> PROBLEM
Return the data exactly, apart from leaving out the pictures.

> DATA

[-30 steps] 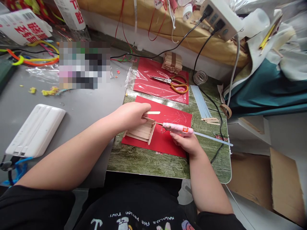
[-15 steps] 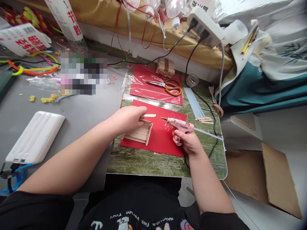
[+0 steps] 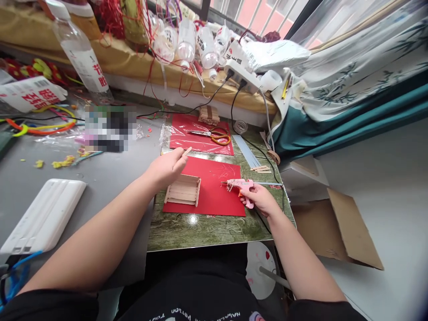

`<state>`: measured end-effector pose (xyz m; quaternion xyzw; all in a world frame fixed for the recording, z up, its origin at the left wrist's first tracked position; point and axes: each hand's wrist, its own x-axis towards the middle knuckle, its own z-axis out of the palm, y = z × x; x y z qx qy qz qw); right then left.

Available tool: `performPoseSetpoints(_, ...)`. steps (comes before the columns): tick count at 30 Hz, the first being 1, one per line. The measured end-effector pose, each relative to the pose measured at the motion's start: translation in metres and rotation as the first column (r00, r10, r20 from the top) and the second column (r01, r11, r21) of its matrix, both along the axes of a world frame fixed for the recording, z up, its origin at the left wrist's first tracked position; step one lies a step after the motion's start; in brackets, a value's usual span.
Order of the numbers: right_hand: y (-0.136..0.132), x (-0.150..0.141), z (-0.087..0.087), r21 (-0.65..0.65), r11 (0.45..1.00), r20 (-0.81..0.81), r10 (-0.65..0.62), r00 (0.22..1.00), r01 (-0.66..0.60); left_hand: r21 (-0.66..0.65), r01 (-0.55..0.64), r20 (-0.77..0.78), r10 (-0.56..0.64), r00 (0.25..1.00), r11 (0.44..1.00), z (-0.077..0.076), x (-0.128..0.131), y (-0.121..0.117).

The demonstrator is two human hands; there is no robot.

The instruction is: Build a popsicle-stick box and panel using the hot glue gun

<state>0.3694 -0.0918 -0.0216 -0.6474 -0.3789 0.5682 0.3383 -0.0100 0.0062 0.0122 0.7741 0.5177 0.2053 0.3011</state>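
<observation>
A popsicle stick (image 3: pixel 187 151) is pinched between the thumb and fingers of my left hand (image 3: pixel 169 167), its free end pointing up and away. Just below that hand, a shallow tray of popsicle sticks (image 3: pixel 183 191) with raised edges lies on a red sheet (image 3: pixel 217 196). My right hand (image 3: pixel 259 198) grips a pink hot glue gun (image 3: pixel 245 185) by its handle. The gun's nozzle points left over the sheet, apart from the stick tray. Thin glue strands hang around the nozzle, and a pale glue stick (image 3: pixel 267 183) juts out of its back.
Behind lie scissors (image 3: pixel 214 135) on a wrapped red pack (image 3: pixel 180 129) and a bundle of popsicle sticks (image 3: pixel 209 115). Pale glue sticks (image 3: pixel 247 151) and short wood pieces (image 3: pixel 261 169) lie at the right, near a black cable (image 3: pixel 267 158). A white power bank (image 3: pixel 45 218) is at the left.
My left hand has lifted away from the stick tray, and the popsicle stick has turned from level to slanting upward. The glue gun stays in my right hand. The camera view has shifted.
</observation>
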Motion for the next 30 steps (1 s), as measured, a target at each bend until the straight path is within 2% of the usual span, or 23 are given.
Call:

> YOUR SOLUTION
[-30 steps] 
[-15 steps] 
[+0 steps] 

`<state>`: measured end-effector pose (xyz m; quaternion xyzw; all in a world frame fixed for the recording, z up, its origin at the left wrist's first tracked position; point and axes: each hand's wrist, its own x-axis towards the middle knuckle, its own z-axis out of the palm, y = z × x; x y z qx qy qz qw); right then left.

Available tool: `performPoseSetpoints(_, ...)`. steps (comes before the columns): tick count at 30 Hz, the first being 1, one per line. The measured end-effector pose, each relative to the pose measured at the motion's start: translation in metres and rotation as the first column (r00, r10, r20 from the top) and the second column (r01, r11, r21) of its matrix, both along the axes of a world frame fixed for the recording, z up, its origin at the left wrist's first tracked position; step one lies a step after the motion's start; in brackets, a value's usual span.
Order of the numbers: right_hand: y (-0.136..0.132), x (-0.150..0.141), z (-0.087..0.087), r21 (-0.65..0.65), r11 (0.45..1.00), r20 (-0.81..0.81), r10 (-0.65..0.62), r00 (0.22..1.00), r01 (-0.66..0.60); left_hand: r21 (-0.66..0.65), r01 (-0.55..0.64), r20 (-0.77..0.78), r10 (-0.56..0.64), r00 (0.25..1.00), r11 (0.44..1.00), z (-0.077..0.076), x (-0.128..0.131), y (-0.121..0.117).

The demonstrator is two human hands; there is no robot.

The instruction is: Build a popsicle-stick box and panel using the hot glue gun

<state>0.3694 -0.0918 -0.0216 -0.6474 -0.3789 0.5682 0.3383 -0.0100 0.0062 0.0122 0.7741 0.5177 0.2053 0.3011</state>
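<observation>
A popsicle stick (image 3: pixel 187 151) is pinched between the thumb and fingers of my left hand (image 3: pixel 169 167), its free end pointing up and away. Just below that hand, a shallow tray of popsicle sticks (image 3: pixel 183 191) with raised edges lies on a red sheet (image 3: pixel 217 196). My right hand (image 3: pixel 259 198) grips a pink hot glue gun (image 3: pixel 245 185) by its handle. The gun's nozzle points left over the sheet, apart from the stick tray. Thin glue strands hang around the nozzle, and a pale glue stick (image 3: pixel 267 183) juts out of its back.
Behind lie scissors (image 3: pixel 214 135) on a wrapped red pack (image 3: pixel 180 129) and a bundle of popsicle sticks (image 3: pixel 209 115). Pale glue sticks (image 3: pixel 247 151) and short wood pieces (image 3: pixel 261 169) lie at the right, near a black cable (image 3: pixel 267 158). A white power bank (image 3: pixel 45 218) is at the left.
My left hand has lifted away from the stick tray, and the popsicle stick has turned from level to slanting upward. The glue gun stays in my right hand. The camera view has shifted.
</observation>
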Motion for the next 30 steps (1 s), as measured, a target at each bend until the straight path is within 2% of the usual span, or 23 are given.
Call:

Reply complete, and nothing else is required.